RECORDED DATA:
________________________________________

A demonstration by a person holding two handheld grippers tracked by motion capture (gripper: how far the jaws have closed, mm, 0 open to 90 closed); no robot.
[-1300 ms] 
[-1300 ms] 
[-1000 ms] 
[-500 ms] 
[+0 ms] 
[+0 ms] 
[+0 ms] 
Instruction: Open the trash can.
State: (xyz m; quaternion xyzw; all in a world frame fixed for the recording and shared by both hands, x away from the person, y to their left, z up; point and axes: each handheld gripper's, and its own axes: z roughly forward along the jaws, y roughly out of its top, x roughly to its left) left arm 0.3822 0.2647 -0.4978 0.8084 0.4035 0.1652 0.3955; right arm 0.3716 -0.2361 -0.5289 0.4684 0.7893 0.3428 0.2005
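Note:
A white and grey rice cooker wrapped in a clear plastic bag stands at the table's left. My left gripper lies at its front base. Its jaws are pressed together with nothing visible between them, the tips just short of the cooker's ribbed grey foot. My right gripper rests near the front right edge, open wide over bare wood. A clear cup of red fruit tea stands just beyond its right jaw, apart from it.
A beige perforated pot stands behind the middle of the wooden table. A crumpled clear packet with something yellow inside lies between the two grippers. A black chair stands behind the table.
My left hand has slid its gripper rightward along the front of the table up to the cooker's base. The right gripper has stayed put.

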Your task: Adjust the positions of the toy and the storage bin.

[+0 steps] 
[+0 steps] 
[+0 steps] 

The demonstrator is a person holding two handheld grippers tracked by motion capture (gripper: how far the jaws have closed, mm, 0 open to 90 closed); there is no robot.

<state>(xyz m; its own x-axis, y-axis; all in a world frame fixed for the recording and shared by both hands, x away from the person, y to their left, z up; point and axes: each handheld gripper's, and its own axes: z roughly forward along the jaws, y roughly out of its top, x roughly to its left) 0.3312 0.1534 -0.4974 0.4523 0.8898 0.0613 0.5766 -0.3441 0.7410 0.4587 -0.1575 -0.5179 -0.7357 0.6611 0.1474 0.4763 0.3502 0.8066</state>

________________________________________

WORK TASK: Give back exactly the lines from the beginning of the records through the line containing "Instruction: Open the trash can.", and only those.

TASK ANSWER:
A demonstration by a person holding two handheld grippers tracked by motion capture (gripper: how far the jaws have closed, mm, 0 open to 90 closed); no robot.
[-1300 ms] 
[-1300 ms] 
[-1000 ms] 
[-500 ms] 
[+0 ms] 
[+0 ms] 
[+0 ms] 
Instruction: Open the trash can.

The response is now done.